Leave out the pictures and return every entry exactly as it appears.
-- Opening Marker --
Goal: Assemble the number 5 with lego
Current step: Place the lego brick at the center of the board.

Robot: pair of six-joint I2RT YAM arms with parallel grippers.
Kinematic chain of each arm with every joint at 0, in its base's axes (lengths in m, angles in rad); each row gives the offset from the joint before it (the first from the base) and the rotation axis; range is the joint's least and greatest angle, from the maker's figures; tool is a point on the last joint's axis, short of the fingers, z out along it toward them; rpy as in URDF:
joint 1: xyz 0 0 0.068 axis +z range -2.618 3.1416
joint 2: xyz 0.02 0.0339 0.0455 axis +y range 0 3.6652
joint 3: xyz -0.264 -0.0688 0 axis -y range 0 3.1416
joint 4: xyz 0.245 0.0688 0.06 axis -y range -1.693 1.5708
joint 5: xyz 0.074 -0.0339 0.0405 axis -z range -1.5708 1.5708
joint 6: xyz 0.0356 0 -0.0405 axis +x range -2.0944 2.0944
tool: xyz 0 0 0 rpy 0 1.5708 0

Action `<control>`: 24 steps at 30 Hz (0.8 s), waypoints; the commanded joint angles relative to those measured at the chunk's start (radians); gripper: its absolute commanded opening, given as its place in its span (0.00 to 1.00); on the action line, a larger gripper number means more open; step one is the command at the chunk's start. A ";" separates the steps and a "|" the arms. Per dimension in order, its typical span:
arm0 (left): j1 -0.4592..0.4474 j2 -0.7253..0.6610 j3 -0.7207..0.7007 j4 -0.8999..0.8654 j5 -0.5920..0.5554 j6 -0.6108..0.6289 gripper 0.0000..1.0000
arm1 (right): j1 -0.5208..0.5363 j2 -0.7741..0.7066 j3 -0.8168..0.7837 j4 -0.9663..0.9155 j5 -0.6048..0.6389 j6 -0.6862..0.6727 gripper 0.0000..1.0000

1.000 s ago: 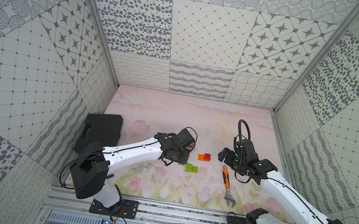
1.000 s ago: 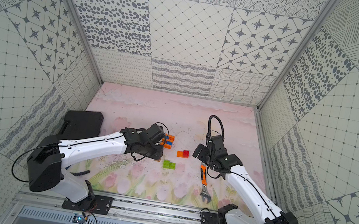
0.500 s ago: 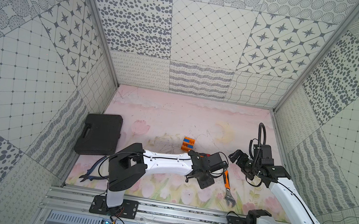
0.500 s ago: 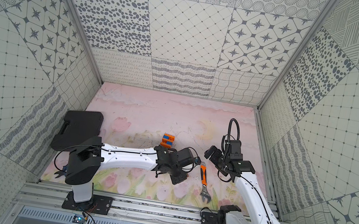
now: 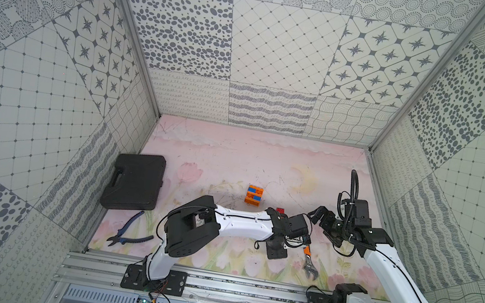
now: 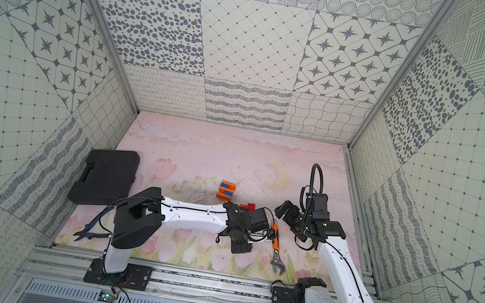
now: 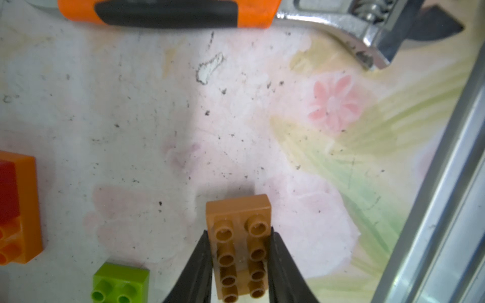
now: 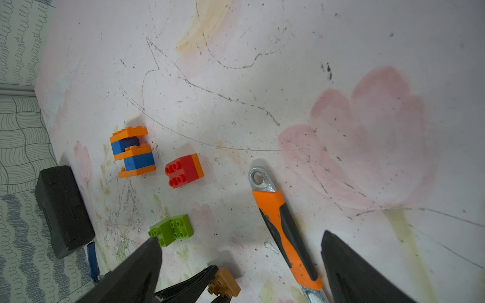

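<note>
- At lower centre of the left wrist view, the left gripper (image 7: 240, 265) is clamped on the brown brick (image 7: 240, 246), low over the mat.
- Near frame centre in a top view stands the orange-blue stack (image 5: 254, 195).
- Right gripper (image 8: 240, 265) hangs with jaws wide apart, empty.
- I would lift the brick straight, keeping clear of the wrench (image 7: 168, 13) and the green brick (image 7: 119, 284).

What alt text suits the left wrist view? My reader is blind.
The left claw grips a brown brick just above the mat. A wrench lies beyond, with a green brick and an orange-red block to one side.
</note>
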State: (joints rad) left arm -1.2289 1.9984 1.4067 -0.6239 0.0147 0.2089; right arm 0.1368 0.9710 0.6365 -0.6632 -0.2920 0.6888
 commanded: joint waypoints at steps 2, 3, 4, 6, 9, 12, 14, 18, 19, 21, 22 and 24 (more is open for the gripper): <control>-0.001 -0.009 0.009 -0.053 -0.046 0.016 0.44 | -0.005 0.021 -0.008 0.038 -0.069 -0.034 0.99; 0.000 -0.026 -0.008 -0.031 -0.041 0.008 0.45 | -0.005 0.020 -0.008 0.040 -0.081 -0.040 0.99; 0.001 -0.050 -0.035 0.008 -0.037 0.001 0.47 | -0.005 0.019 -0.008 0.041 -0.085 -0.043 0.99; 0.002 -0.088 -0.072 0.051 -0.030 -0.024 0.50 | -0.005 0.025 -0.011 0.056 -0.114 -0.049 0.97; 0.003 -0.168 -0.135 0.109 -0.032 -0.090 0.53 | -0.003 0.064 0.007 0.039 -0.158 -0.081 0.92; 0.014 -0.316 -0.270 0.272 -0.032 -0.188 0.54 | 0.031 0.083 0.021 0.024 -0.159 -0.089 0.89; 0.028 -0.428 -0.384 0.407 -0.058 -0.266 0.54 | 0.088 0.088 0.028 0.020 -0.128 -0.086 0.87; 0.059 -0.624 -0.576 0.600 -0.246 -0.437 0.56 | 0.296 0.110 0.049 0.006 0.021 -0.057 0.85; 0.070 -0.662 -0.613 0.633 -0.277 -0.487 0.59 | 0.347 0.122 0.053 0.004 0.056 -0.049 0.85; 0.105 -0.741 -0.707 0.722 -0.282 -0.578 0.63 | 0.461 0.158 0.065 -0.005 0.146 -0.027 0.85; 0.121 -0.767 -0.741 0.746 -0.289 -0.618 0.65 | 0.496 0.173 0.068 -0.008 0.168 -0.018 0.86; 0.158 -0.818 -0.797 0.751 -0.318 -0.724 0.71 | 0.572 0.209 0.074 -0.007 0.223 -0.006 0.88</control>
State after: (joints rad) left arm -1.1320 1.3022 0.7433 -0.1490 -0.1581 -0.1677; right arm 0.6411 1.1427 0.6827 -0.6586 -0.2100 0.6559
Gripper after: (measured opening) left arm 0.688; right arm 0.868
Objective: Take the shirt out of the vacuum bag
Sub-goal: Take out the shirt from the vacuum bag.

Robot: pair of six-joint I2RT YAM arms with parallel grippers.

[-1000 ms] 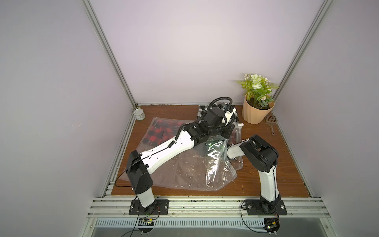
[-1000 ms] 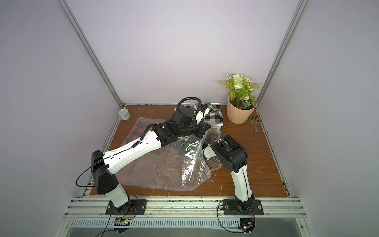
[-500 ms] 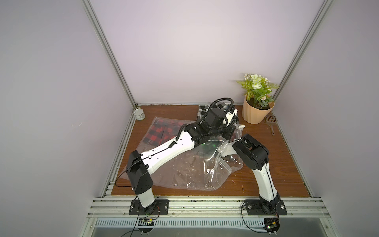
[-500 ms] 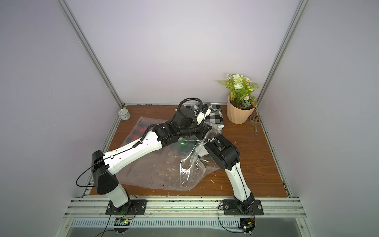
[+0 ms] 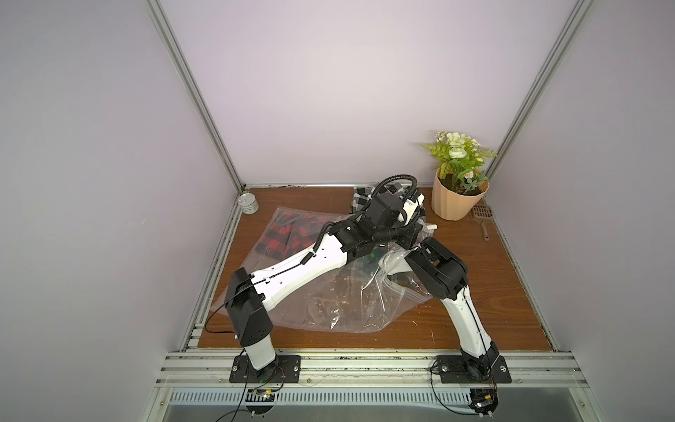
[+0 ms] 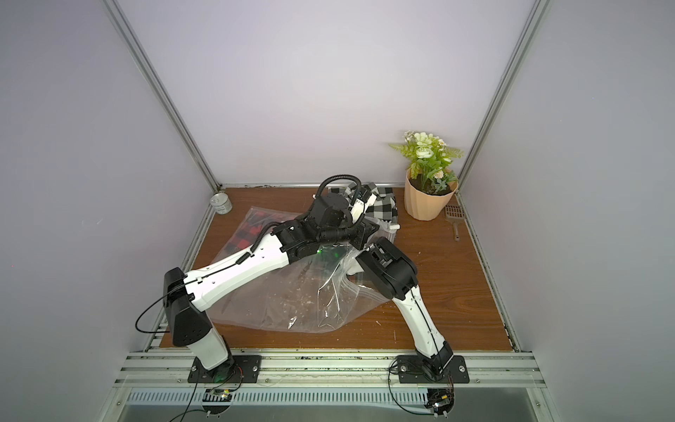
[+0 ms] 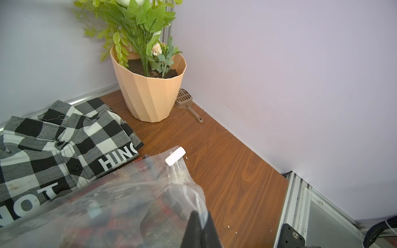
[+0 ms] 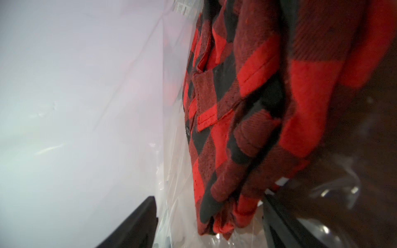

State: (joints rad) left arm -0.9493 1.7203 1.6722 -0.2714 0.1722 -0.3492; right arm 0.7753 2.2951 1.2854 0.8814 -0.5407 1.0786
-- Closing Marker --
OUTPUT OF THE TASK:
Goal: Assemble the number 5 with lego
Current step: Place the lego brick at the center of the board.

Robot: pair of six-joint I2RT YAM arms with parallel grippers.
Kinematic chain of each arm with every joint at 0, in its base's axes (lengths in m, angles in rad); each row gives the offset from the joint before it (the first from the base) and the rotation axis; range is the joint's least and greatest angle, from the maker's figures; tool is a point on the last joint's axis, short of the fingers, z out along it toward them; rpy as in URDF:
joint 1: xyz 0 0 0.068 axis +z range -2.618 3.1416
joint 2: xyz 0.02 0.0339 0.0455 axis +y range 0 3.6652
joint 3: xyz -0.264 -0.0688 0 axis -y range 0 3.1416
joint 4: xyz 0.245 0.0688 0.06 axis -y range -1.693 1.5708
joint 5: xyz 0.074 -0.0339 0.0405 axis -z range -1.5708 1.5708
joint 6: xyz 0.0356 0 -0.0405 axis +x range -2.0944 2.0944
tool: xyz 0 0 0 rpy 0 1.5708 0

Action `<control>`: 24 steps at 30 Hz (0.8 s), waypoints; the commanded joint angles relative to those measured at the chunk's start (radians); gripper: its absolute commanded opening, given as its place in its span (0.00 to 1.00); on the action line, a larger gripper number means more open; step one is the command at the chunk's start. A ";" separates the steps and a "|" the arms. Per dimension in order, its typical span:
arm0 (left): j1 -0.4592..0.4474 j2 -0.7253..0.6610 j3 -0.7207..0.7007 j4 -0.8999..0.8654 j5 -0.5920..0.5554 j6 -0.6108..0.6289 gripper 0.0000..1.0000
arm1 (right): j1 -0.5208..0.5363 j2 -0.7741..0.7066 j3 -0.8168..0.7837 j4 -0.9663..0.9155 j5 -0.6048..0.6389 j6 -0.6862..0.6727 gripper 0.0000..1.0000

1.000 s ago: 
1.000 s ago: 
0.500 s ago: 
0.500 s ago: 
now: 
now: 
now: 
now: 

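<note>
- At lower centre of the left wrist view, the left gripper (image 7: 240, 265) is clamped on the brown brick (image 7: 240, 246), low over the mat.
- Near frame centre in a top view stands the orange-blue stack (image 5: 254, 195).
- Right gripper (image 8: 240, 265) hangs with jaws wide apart, empty.
- I would lift the brick straight, keeping clear of the wrench (image 7: 168, 13) and the green brick (image 7: 119, 284).

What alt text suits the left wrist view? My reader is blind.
The left claw grips a brown brick just above the mat. A wrench lies beyond, with a green brick and an orange-red block to one side.
</note>
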State: (joints rad) left arm -1.2289 1.9984 1.4067 -0.6239 0.0147 0.2089; right arm 0.1368 0.9710 0.6365 -0.6632 -0.2920 0.6888
 commanded: joint waypoints at steps 2, 3, 4, 6, 9, 12, 14, 18, 19, 21, 22 and 24 (more is open for the gripper): <control>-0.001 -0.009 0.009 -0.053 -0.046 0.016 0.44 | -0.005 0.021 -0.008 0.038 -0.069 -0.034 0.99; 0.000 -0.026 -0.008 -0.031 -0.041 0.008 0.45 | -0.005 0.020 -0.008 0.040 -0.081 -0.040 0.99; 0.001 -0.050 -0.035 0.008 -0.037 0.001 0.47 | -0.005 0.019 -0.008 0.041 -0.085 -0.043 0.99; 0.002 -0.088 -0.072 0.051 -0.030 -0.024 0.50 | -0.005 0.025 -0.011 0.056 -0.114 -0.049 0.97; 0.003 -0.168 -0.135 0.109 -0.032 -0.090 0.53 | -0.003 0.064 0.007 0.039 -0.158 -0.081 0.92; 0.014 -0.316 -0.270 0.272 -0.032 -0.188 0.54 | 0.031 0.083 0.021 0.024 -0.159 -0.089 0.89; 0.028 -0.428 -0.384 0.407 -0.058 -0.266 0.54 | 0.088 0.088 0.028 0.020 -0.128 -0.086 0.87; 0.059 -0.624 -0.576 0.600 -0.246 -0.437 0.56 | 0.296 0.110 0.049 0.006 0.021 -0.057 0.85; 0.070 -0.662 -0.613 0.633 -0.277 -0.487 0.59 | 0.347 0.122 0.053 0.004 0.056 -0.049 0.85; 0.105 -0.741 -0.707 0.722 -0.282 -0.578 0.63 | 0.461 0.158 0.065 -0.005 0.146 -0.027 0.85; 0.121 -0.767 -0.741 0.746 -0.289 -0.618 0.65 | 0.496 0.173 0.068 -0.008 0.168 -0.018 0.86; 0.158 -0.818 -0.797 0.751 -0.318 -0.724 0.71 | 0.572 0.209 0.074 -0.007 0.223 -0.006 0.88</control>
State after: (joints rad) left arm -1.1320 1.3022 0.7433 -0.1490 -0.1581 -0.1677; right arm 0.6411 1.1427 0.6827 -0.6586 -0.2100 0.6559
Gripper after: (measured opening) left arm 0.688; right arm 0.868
Objective: Take the shirt out of the vacuum bag
Sub-goal: Take out the shirt from the vacuum bag.

Robot: pair of six-joint I2RT YAM arms with parallel grippers.

[-1000 ms] 
[-1000 ms] 
[-500 ms] 
[-500 ms] 
[+0 ms] 
[+0 ms] 
[+0 ms] 
[+0 ms] 

State: (joints rad) left arm -0.9493 1.7203 1.6722 -0.2714 0.1722 -0.3492; right arm 0.7753 2.2951 1.2854 0.8814 -0.5407 1.0786

This is the complete answer to the exercise.